- **Requirement**
All records are to be printed exactly as they appear.

- **Provided entries**
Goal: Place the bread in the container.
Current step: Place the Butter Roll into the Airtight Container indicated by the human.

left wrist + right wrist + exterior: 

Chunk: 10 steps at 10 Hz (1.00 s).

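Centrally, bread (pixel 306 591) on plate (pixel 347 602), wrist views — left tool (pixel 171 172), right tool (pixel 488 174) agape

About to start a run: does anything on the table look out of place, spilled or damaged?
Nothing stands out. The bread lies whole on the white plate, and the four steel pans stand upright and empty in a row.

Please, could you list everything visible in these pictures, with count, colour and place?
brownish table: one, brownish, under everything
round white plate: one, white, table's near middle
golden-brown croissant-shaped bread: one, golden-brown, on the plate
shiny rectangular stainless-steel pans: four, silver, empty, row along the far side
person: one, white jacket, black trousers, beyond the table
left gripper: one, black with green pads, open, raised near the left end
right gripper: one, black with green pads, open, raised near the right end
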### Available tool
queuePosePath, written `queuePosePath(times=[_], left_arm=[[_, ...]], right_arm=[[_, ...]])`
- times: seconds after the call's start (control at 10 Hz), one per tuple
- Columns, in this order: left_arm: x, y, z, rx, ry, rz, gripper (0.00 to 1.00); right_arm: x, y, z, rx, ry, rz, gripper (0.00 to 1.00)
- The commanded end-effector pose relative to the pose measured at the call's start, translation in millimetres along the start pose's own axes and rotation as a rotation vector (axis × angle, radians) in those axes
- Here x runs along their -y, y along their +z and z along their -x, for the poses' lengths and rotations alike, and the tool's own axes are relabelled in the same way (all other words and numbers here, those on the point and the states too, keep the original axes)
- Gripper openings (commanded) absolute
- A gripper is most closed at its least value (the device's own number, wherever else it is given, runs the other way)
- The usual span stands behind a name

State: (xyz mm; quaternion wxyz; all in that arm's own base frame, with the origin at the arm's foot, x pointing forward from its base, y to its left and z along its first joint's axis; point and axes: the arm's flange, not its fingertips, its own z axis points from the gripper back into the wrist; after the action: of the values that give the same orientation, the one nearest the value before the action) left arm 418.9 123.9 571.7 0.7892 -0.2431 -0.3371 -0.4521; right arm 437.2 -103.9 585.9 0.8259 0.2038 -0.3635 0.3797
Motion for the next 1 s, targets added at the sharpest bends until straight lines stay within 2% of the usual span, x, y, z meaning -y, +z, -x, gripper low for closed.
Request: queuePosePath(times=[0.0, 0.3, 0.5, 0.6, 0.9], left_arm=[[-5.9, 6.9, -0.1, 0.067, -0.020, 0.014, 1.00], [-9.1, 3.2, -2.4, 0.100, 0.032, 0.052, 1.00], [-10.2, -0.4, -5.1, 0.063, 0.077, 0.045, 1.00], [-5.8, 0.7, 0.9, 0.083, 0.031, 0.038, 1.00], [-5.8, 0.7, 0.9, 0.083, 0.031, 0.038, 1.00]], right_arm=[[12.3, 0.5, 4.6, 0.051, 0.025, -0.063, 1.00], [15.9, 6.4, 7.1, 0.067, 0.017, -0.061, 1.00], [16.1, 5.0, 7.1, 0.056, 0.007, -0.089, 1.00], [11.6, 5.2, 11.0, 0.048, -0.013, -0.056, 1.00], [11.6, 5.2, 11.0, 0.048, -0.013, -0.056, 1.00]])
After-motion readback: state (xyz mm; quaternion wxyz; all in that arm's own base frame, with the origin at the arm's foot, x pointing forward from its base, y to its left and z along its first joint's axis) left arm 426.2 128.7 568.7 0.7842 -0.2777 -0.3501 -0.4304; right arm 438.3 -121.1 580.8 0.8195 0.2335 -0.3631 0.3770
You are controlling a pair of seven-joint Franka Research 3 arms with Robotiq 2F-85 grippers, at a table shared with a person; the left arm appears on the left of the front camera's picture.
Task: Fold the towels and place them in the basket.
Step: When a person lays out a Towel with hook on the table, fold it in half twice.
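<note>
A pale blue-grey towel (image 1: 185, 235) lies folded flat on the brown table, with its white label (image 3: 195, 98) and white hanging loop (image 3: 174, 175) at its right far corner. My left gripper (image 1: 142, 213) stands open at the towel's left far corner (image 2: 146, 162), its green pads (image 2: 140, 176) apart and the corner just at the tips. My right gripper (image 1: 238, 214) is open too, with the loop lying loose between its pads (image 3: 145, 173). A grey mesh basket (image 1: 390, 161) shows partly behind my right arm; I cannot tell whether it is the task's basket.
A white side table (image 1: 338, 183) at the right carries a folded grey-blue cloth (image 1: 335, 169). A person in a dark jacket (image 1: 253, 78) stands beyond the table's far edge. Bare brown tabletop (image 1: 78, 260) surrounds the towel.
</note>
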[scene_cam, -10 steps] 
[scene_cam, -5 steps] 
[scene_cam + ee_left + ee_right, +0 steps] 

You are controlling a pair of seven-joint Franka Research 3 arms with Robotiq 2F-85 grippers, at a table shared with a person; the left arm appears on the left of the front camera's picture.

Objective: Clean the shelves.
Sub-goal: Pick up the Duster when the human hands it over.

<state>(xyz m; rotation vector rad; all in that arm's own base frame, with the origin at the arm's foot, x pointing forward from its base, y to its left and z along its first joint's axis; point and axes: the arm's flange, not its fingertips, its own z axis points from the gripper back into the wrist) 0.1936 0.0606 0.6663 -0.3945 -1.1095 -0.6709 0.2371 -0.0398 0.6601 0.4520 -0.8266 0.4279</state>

- **Answer for this exercise**
Goal: Place the bread in the container.
Current step: Place the Butter Roll into the Airtight Container indicated by the human.

left wrist + right wrist + exterior: 

Chunk: 10 steps at 10 Hz (1.00 s).

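Centrally, bread (pixel 306 591) on plate (pixel 347 602), wrist views — left tool (pixel 171 172), right tool (pixel 488 174) agape

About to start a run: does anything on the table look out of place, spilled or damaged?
Nothing stands out. The bread lies whole on the white plate, and the four steel pans stand upright and empty in a row.

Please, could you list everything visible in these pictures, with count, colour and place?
brownish table: one, brownish, under everything
round white plate: one, white, table's near middle
golden-brown croissant-shaped bread: one, golden-brown, on the plate
shiny rectangular stainless-steel pans: four, silver, empty, row along the far side
person: one, white jacket, black trousers, beyond the table
left gripper: one, black with green pads, open, raised near the left end
right gripper: one, black with green pads, open, raised near the right end
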### Available tool
queuePosePath, written `queuePosePath(times=[_], left_arm=[[_, ...]], right_arm=[[_, ...]])`
- times: seconds after the call's start (control at 10 Hz), one per tuple
- Columns, in this order: left_arm: x, y, z, rx, ry, rz, gripper (0.00 to 1.00); right_arm: x, y, z, rx, ry, rz, gripper (0.00 to 1.00)
- The commanded end-effector pose relative to the pose measured at the call's start, translation in millimetres along the start pose's own axes and rotation as a rotation vector (axis × angle, radians) in those axes
- Here x runs along their -y, y along their +z and z along their -x, for the poses' lengths and rotations alike, and the tool's own axes are relabelled in the same way (all other words and numbers here, those on the point and the states too, keep the original axes)
- Gripper openings (commanded) absolute
- A gripper is most closed at its least value (the device's own number, wherever else it is given, runs the other way)
- The usual span stands behind a name

State: (xyz mm; quaternion wxyz; all in that arm's own base frame, with the origin at the arm's foot, x pointing forward from its base, y to its left and z along its first joint's axis; point and axes: the arm's flange, not its fingertips, its own z axis points from the gripper back into the wrist; after the action: of the values that give the same orientation, the one nearest the value before the action) left arm 418.9 123.9 571.7 0.7892 -0.2431 -0.3371 -0.4521; right arm 437.2 -103.9 585.9 0.8259 0.2038 -0.3635 0.3797
Motion for the next 1 s, targets added at the sharpest bends until straight lines stay within 2% of the usual span, x, y, z meaning -y, +z, -x, gripper low for closed.
Request: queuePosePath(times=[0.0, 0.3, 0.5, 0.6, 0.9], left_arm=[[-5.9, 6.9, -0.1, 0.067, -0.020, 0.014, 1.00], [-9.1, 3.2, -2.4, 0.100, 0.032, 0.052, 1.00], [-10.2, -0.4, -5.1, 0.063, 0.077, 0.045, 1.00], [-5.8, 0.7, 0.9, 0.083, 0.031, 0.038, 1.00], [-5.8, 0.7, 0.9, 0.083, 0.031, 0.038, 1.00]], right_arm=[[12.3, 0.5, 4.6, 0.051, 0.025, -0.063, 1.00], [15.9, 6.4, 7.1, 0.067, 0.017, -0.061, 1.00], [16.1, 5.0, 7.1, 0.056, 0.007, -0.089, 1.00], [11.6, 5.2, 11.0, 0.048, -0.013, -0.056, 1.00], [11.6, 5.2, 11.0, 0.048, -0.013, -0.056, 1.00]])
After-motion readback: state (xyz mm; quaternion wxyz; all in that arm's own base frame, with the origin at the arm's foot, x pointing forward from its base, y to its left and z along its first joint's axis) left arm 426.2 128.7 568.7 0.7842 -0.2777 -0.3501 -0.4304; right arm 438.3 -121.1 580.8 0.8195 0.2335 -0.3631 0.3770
You are controlling a pair of seven-joint Franka Research 3 arms with Robotiq 2F-85 grippers, at a table shared with a person; the left arm appears on the left of the front camera's picture.
Task: Fold the towels and place them in the basket.
Step: When a person lays out a Towel with hook on the table, fold it in half twice.
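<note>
A pale blue-grey towel (image 1: 185, 235) lies folded flat on the brown table, with its white label (image 3: 195, 98) and white hanging loop (image 3: 174, 175) at its right far corner. My left gripper (image 1: 142, 213) stands open at the towel's left far corner (image 2: 146, 162), its green pads (image 2: 140, 176) apart and the corner just at the tips. My right gripper (image 1: 238, 214) is open too, with the loop lying loose between its pads (image 3: 145, 173). A grey mesh basket (image 1: 390, 161) shows partly behind my right arm; I cannot tell whether it is the task's basket.
A white side table (image 1: 338, 183) at the right carries a folded grey-blue cloth (image 1: 335, 169). A person in a dark jacket (image 1: 253, 78) stands beyond the table's far edge. Bare brown tabletop (image 1: 78, 260) surrounds the towel.
</note>
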[scene_cam, -10 steps] 
[scene_cam, -5 steps] 
[scene_cam + ee_left + ee_right, +0 steps] 

You are controlling a pair of seven-joint Franka Research 3 arms with Robotiq 2F-85 grippers, at a table shared with a person; the left arm appears on the left of the front camera's picture.

Objective: Clean the shelves.
Sub-goal: Pick up the Duster when the human hands it over.

<state>(xyz m; rotation vector rad; all in that arm's own base frame, with the origin at the arm's foot, x pointing forward from its base, y to its left and z along its first joint's axis; point and axes: the arm's flange, not its fingertips, its own z axis points from the gripper back into the wrist) 0.1936 0.0606 0.6663 -0.3945 -1.1095 -0.6709 0.2371 -0.0398 0.6601 0.4520 -0.8266 0.4279</state>

What came before is the finished answer.